Shut off water supply valves, then drain the lines by turning both faucet handles on.
Pry off decorative cap on handle and remove the screw holding the handle.
Gently pry off handle with a screwdriver or use a faucet handle puller.
Use pliers or wrench to remove stem locknut/bonnet.
Depending on style of faucet, either unscrew stem or lift up to remove stem cartridge from faucet body.
To replace stem washer, remove brass screw (Fig. 3) and replace washer.
To resurface a worn or pitted faucet seat, insert faucet reseating tool as shown in (Fig.4). Press lightly and turn handle clockwise several times. Check for smoothness and be sure to remove filings with damp cloth.
To remove an old seat, use faucet wrench (Fig. 5) and turn counter-clockwise, then lift it out. When installing a new seat, use pipe joint compound on outside threads of the seat to ensure a good seal.

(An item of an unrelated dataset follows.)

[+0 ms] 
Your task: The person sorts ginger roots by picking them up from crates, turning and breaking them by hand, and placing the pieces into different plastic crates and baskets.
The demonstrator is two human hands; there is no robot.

Leaks at the faucet handle can usually be stopped by replacing the packing washer (Fig. 6). If you do not have or cannot get the correct washer, string packing (Fig. 7) can be wound clockwise around the stem using 1-1/2 times as much thickness as would be required to fill the packing nut. When the nut is tightened, the packing compresses into solid form and acts as a seal.
Newer cartridge stems simply require the replacement of “O” rings to eliminate leaks.